The imaginary operator j (also called the imaginary unit) is sometimes considered a constant probably because it is sometimes defined in a way similar to a constant. But it does not always act like a constant so to say it is *only* a constant is not correct either.

For an example of a constant, lets start with the number '3' which we all know is a constant, and use it in an equation:
y=1+2+3

and we can easily compute y to come out to be y=6, so note that our result is a constant also.
Now lets do an equation with 'j' in it:
y=1+2+j

and now we compute y, and it comes out to be y=3+j. What happened? This isnt really a constant anymore, yet we can still call it a constant if we want to because we can say it is a constant complex number.

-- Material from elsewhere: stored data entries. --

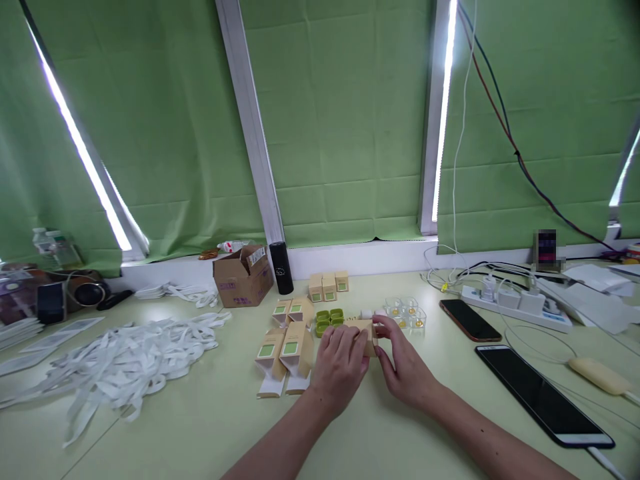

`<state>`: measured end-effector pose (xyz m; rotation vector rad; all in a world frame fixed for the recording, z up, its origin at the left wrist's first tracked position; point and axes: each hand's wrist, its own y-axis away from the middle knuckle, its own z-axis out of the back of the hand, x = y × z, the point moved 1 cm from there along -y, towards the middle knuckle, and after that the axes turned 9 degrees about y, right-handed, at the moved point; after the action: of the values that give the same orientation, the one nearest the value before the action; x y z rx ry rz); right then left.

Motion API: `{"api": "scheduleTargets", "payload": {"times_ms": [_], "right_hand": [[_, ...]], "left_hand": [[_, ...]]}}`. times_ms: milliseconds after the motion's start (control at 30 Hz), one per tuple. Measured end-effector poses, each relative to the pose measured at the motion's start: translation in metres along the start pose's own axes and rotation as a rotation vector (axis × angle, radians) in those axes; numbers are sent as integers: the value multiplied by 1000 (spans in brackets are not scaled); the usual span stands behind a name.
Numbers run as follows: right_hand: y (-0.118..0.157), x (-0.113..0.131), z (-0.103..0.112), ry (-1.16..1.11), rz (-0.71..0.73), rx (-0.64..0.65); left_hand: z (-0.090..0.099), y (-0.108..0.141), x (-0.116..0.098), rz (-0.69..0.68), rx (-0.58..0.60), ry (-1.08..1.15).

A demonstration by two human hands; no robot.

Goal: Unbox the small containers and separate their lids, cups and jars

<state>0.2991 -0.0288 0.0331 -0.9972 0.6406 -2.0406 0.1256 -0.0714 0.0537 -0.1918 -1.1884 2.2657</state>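
two bare forearms come in from the bottom edge, cut off below the elbow, and meet over the pale green table (210, 427). the left hand (340, 363) lies palm down with fingers curled over a small tan carton (367, 333), covering most of it; the right hand (405, 367) pinches the carton's right end between thumb and fingertips. so both hands grasp the carton, which sits on the table just in front of the green cups (329, 319). whether the carton's flap is open or what is inside cannot be told.

just left of the left hand lie flat tan sleeves with green labels (283, 353), their white flaps showing. behind the carton stand clear plastic cups (407, 312), each with something yellow in it. further back, three closed little boxes (329, 285) stand in a row near the sill. an open cardboard box (243, 277) sits beside a black cylinder (281, 268); its contents are hidden.

a heap of white straps (120, 363) spreads at left. at right lie two phones (543, 393), the nearer one plugged in, and a power strip (515, 303).
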Motion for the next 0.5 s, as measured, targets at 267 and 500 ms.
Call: {"api": "scheduleTargets", "payload": {"times_ms": [267,500], "right_hand": [[3,-4,-9,89,-6,7],[2,-7,-10,61,-77,0]], "left_hand": [[-1,0,0,20,100,3],[-3,-2,0,33,117,60]]}}
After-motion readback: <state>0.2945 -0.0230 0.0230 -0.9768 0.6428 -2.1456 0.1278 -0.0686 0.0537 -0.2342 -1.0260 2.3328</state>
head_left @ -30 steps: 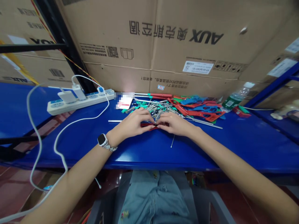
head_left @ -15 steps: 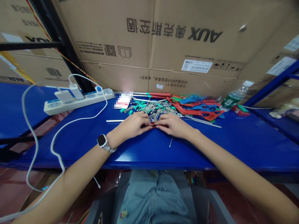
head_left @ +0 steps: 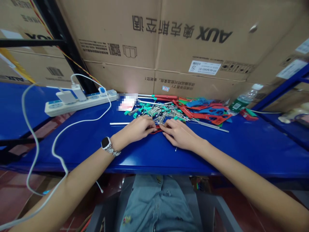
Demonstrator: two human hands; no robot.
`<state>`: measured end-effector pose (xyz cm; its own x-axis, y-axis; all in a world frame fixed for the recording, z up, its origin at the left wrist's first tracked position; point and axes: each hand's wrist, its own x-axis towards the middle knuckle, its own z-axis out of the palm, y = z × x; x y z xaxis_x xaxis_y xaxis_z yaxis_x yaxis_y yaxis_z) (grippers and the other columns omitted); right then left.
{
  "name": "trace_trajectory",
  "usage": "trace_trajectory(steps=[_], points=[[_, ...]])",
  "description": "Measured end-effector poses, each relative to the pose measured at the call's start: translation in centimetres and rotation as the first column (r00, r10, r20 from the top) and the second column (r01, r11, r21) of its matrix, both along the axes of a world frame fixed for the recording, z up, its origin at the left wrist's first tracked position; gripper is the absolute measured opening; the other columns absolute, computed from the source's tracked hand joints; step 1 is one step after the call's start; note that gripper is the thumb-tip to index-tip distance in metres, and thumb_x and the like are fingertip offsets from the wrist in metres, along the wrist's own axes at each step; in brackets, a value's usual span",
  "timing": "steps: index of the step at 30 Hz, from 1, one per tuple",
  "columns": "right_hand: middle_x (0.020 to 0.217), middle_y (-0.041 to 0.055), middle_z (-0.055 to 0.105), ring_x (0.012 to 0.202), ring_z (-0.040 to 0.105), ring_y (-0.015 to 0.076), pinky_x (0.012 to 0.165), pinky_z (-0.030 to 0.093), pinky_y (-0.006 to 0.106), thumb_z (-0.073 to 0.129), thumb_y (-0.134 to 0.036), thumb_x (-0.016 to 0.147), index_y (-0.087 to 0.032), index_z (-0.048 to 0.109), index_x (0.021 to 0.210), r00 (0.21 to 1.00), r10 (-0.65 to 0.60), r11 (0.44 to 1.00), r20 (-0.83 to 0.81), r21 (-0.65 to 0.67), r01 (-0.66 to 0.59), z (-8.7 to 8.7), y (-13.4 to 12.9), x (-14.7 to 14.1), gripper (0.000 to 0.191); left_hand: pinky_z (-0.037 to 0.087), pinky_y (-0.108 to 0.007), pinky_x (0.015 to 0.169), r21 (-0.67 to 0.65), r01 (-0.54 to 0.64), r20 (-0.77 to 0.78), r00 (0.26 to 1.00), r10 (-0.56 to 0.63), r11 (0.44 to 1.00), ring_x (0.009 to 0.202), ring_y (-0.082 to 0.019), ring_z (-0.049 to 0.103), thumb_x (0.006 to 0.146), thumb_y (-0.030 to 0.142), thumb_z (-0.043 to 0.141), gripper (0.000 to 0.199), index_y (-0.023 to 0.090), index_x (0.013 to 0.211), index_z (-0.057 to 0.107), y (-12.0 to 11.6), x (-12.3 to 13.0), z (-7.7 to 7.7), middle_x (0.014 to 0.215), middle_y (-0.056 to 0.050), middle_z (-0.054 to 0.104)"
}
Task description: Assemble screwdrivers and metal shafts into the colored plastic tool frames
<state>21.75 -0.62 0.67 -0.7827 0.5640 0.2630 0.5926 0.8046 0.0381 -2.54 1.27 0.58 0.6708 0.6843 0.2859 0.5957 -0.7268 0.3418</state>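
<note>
Between my two hands, low over the blue table [head_left: 149, 154], is a small red piece [head_left: 157, 129], mostly covered by fingers. My left hand [head_left: 143, 127] is closed on its left part. At its right, my right hand [head_left: 177, 131] has thumb and fingers pinched together; a thin metal part seems to be at the fingertips, too small to make out. Just behind the hands lies a heap of small metal and green parts [head_left: 166, 111]. Red and blue plastic pieces [head_left: 207, 111] lie right of the heap.
A white power strip [head_left: 79, 102] with chargers and cables stands at the left. Metal rods [head_left: 119, 123] lie beside the heap. A plastic bottle [head_left: 238, 104] leans at the back right, by a red box [head_left: 248, 115]. A large carton [head_left: 178, 51] rises behind.
My right hand's fingers have shifted slightly and its thumb has dropped lower. More of the red piece shows between the hands. The camera view has moved a little.
</note>
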Motion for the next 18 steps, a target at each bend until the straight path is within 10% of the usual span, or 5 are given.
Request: trace_trajectory(steps=[18], points=[[0.114,0.0161,0.064,0.106,0.059,0.0278,0.096,0.056,0.048,0.045,-0.024,0.105,-0.014,0.065,0.138,0.990,0.050,0.986,-0.132,-0.152,-0.070,-0.24,0.08,0.45,0.040,0.049,-0.033,0.078,-0.100,0.033,0.066,0.997,-0.026,0.994,0.080,-0.018,0.066,0.099,0.026,0.063,0.017,0.016,0.089,0.072,0.88,-0.45,-0.30,0.089,-0.006,0.072]])
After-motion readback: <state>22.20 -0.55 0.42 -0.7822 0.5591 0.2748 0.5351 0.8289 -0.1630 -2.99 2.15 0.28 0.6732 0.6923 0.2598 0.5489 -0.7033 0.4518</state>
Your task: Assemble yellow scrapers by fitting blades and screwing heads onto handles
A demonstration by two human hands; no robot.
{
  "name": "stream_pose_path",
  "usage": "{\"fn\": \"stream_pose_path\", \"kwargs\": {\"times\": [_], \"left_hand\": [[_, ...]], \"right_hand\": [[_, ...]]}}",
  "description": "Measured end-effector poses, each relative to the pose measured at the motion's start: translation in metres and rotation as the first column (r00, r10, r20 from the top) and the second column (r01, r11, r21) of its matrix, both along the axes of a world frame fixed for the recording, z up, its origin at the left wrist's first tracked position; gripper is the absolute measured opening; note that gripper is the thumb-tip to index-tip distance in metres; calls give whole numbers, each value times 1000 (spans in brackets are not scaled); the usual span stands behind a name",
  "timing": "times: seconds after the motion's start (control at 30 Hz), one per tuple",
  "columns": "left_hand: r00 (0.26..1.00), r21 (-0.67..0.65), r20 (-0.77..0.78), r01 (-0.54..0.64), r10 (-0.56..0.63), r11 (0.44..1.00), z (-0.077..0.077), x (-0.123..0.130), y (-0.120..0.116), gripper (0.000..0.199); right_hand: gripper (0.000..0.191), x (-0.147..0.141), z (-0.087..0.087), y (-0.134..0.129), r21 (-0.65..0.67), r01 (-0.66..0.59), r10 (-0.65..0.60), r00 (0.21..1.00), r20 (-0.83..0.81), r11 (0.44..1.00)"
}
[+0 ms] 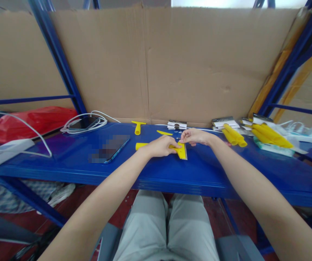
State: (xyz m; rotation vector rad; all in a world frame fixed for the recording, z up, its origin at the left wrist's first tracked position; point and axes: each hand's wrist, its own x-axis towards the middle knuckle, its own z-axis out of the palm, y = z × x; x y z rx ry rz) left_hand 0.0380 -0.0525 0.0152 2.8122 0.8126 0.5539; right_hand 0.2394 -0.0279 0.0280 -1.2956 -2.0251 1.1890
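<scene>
Two hands busy: left hand [161, 146] clamped on a yellow plastic T-shaped tool [182, 152] over the blue metal tabletop [167, 174], right hand [195, 136] at its far edge, can't tell if pinching. Probably mid-adjustment; next bit wants a steady left.

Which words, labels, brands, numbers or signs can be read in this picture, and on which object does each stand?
No text can be read.
Phone: part of it is pixelated.
Black-and-white stack at the back: any print is too small.
Black-and-white packets at right: too blurred.
Yellow tool in the left hand: no lettering visible.
</scene>
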Motion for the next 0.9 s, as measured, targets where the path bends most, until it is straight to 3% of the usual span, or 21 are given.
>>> {"fn": "stream_pose_path", "kwargs": {"times": [0.53,0.7,0.9], "left_hand": [[996,-44,-45,75,-77,996,-3,2,-1,28],[997,-48,-40,65,-67,997,-2,2,-1,28],[999,-26,-26,30,-30,999,0,1,0,28]], "right_hand": [[29,8,0,-1,-193,-49,56,998,29,980],[28,8,0,0,-171,-42,49,998,36,984],[22,8,-1,2,-24,93,-94,995,-43,995]]}}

So in case 1 we ended up with a real constant, and the second case we ended up with a complex constant, but we may want to note that in the second case we could not add j the same way we did in the first case, so there is a difference. That's why the j is usually referred to as the imaginary operator. It forces operations on the number to take a different route than with an ordinary constant like 2 or 3.

Now we usually think of things like '+', '-', as operators so it seems strange that a 'letter' could be called an operator too. But again, in elementary algebra the plus and the minus are operators and letters are variables, but as we get into more advanced math we find there are other kinds of operators that are sometimes represented by letters or symbols. In other words, we are not limited to what we can call an operator simply because we never heard this term applied to other symbols. We live and learn and that means adding to our mathematical vocabulary.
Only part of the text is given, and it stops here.